Thank you. Thank you.
The next question is a follow-up from Mark Hughes of Truist. Please go ahead.
I was just curious, when you think about the losses in the quarter, your weather losses as you laid them out were still pretty high, but the underlying losses, it looks like, improved pretty meaningfully. Is that entirely kind of the rate underwriting action? Was there some other aspect of the weather that maybe was just a little more favorable this quarter? I'm just kind of curious whether this is just, and again, I had the numbers in front of me, and it looks like there's still a lot of weather losses, but I'm just sort of curious whether there's any other dynamic that one might attribute the improvement to other than the
Yeah. And when you look at the weather losses, you know, from a ratio standpoint, you know, last year, you know, second quarter weather losses made up 24.2 points of the loss ratio. This year, 24.1. So even though you could say, hey, the losses are elevated, they're very consistent from a ratio standpoint year over year.
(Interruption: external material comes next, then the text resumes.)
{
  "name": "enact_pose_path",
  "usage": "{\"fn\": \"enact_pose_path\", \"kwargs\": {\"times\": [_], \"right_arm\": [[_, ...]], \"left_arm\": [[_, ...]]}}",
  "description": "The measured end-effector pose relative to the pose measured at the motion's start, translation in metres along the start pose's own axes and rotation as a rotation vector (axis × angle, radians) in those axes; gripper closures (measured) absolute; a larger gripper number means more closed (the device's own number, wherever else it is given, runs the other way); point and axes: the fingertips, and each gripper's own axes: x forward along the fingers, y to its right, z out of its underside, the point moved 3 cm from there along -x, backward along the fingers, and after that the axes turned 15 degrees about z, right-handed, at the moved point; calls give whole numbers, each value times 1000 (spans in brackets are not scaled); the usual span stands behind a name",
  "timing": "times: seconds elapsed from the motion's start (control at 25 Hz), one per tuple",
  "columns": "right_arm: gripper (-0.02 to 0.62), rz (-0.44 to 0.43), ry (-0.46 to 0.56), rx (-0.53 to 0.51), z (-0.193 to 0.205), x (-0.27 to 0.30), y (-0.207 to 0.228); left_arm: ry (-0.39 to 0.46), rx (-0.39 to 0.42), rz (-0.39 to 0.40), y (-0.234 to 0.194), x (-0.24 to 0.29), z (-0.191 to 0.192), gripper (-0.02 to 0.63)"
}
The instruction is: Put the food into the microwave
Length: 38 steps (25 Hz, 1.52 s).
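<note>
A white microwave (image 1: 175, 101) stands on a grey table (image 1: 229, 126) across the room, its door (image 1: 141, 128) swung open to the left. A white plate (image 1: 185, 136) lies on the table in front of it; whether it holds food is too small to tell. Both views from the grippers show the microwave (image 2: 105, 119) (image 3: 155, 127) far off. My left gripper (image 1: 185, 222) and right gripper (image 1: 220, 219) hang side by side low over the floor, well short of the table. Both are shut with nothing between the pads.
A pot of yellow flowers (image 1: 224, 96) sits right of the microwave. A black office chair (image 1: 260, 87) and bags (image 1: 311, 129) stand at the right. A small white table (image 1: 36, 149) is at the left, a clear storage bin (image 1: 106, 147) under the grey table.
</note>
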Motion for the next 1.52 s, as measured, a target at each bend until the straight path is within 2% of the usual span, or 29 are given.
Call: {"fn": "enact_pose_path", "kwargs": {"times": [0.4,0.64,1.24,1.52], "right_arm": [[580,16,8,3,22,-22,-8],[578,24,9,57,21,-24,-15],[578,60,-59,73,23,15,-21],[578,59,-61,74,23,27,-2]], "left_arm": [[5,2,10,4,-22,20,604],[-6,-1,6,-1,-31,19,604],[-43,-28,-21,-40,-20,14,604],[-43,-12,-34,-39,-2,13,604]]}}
And, Mark, what I will say is we've mentioned several times the underwriting initiatives that we've taken on. Given the market conditions, we have been more selective on the policies and better quality of risk that we're taking. I think you're seeing that come through. Yeah.
And then your posture in Florida at this point, you're obviously getting nice rate increases. You've been working to reduce your total insured value. Would you anticipate, though, that that stabilizes? Maybe you get some growth in Florida, or what's the posture now? Still trimming in Florida and just offsetting that with rate increases?
At this point, we're very confident about the initiatives we're continuing to take. Should the market conditions change and there's an opportunity for growth in the state of Florida, we will consider that. But at this point in time, we're very pleased with the initiatives we're taking. We'll keep down that same path at this time.
yeah anyway to characterize the if we look at the loss ratio in florida versus outside of florida they comparable different a lot different um yeah no uh they they have been higher um and i think because of the a lot of the rate and the underlying actions that type of stuff it is starting to turn uh but you know it'll take a little while uh before it gets more consistent and of course the litigious environment in Florida, you know, does elevate that substantially.
Yeah. Okay. Thank you very much. Thank you. Thank you, Mark.
This concludes our question and answer session. I would like to turn the conference back over to Ernie Gueretti for any closing remarks.
We'd like to thank everyone for joining the call today and wish everyone a great weekend.
The conference is now concluded. Thank you for attending today's presentation and you may now disconnect.